Prof. em Christophe Girot | Landschaftsarchitektur

Die akustischen Aspekte der Landschaftsgestaltung. Studien zur Wahrnehmung und Implementierung von Landschaftsakustik

Akustische Eindrücke haben einen signifikanten Einfluss darauf, wie Menschen ihre Umgebung erleben und beurteilen. Das Rascheln von Blättern, das Prasseln von Regen oder die Stimmen von Kindern, die vom Schulhof weglaufen, spielen eine wichtige Rolle bei der ästhetischen und räumlichen Erfahrung, was als «Landschaft» bezeichnet wird. In der heutigen Gestaltungspraxis werden akustische Aspekte jedoch nur berücksichtigt, wenn es sich um «Lärm» handelt. Diese defensive Einstellung gegenüber der akustischen Umgebung manifestiert sich in dementsprechenden «Kontrollmassnahmen», wie z.B. Lärmbarrieren. Ihr Effekt ist jedoch gleichermassen visueller wie akustischer Natur und offenbart einen einseitigen technischen Ansatz, der die akustische Umgebung als isoliertes Problem ansieht, mit anderen Worten, es besteht ein Missing Link zwischen Landschaft, Design und Akustik.

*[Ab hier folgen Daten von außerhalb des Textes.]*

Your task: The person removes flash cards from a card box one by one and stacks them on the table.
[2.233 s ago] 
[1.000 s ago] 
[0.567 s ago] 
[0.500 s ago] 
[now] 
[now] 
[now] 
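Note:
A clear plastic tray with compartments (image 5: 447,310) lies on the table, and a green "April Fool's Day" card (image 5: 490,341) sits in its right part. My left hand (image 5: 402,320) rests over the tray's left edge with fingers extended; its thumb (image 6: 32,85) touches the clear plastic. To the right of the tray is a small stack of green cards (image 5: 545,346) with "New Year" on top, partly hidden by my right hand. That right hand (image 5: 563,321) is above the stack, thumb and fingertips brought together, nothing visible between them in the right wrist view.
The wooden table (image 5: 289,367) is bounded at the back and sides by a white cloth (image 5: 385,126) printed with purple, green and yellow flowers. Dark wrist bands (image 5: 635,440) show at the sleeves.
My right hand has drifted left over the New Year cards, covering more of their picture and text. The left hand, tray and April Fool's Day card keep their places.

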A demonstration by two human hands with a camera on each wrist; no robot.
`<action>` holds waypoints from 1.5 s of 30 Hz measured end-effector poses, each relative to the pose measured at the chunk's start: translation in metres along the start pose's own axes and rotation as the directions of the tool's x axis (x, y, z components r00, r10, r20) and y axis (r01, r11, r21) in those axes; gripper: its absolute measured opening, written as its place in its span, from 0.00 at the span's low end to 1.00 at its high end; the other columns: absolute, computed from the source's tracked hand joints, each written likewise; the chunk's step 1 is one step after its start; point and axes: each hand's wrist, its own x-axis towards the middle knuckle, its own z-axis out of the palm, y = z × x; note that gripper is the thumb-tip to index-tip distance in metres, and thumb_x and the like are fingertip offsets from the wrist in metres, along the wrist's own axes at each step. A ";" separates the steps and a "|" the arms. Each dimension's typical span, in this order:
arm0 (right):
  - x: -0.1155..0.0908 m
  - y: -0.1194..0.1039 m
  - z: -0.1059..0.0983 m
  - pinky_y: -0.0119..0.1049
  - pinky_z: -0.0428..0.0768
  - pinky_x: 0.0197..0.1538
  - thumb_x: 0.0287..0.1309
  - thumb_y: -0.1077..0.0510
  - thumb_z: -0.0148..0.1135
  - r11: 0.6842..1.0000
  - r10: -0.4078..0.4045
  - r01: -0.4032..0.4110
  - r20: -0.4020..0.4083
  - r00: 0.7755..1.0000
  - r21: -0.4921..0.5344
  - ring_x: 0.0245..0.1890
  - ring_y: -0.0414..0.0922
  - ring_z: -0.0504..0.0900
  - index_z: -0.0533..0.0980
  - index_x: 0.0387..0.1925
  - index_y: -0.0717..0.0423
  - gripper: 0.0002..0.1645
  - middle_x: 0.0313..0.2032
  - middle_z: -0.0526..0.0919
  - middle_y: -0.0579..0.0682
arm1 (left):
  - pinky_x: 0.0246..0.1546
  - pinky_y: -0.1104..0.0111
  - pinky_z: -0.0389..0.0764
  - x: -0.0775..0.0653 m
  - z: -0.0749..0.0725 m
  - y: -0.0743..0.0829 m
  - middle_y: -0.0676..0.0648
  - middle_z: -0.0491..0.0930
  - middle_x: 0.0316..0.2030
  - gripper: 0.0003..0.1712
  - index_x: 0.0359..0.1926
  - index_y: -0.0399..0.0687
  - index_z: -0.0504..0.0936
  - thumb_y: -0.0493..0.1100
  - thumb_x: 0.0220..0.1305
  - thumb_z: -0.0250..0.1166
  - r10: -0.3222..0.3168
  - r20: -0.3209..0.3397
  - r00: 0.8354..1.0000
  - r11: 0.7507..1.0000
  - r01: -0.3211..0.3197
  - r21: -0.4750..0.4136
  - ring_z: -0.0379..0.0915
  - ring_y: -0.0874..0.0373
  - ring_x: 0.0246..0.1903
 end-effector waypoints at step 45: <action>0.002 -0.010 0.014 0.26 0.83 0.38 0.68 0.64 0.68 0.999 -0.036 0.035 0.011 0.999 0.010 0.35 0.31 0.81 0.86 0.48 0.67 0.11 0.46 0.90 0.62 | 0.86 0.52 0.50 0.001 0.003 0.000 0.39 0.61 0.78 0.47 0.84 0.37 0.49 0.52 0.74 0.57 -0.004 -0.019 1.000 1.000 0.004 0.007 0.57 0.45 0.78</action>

Lange bevor das erste Lärmschutzgesetz Mitte der 1990er Jahre in der Schweiz in Kraft trat, forderten Komponisten, Soziologen und Stadtentwickler in den USA, Kanada und Frankreich eine offene Haltung gegenüber der akustischen Umgebung und prägten den Begriff «Soundscape» für die Untersuchung und das Verstehen von Umgebungsgeräuschen in ihrer Gesamtheit und ihre emotionale Relevanz für den Menschen. Heute hat sich ein breites Forschungsfeld entwickelt, in dem das Soundcape-Konzept als Paradigmenwechsel im Umgang mit der akustischen Umgebung angesehen wird. Es besteht jedoch eine grosse Diskrepanz zwischen der theoretischen Untersuchung der Geräuschumgebung, die Geräusche und Töne ganz unvoreingenommen beschreibt, und der Realität baulicher Massnahmen. Diese Arbeit soll daher dazu beitragen, diese Lücke zu schliessen, indem sie die akustischen Eigenschaften mit den räumlichen Konzepten der architektonischen Landschaftsgestaltung vereint.

Diese Arbeit basiert auf einem dreigliedrigen Forschungsansatz, der die wechselseitigen Beziehungen zwischen akustisch/räumlichen Strukturen und der menschlichen Wahrnehmung aus der Perspektive der architektonischen Landschaftsgestaltung untersucht: zuerst theoretisch, dann analytisch und zuletzt aus gestalterischer Perspektive.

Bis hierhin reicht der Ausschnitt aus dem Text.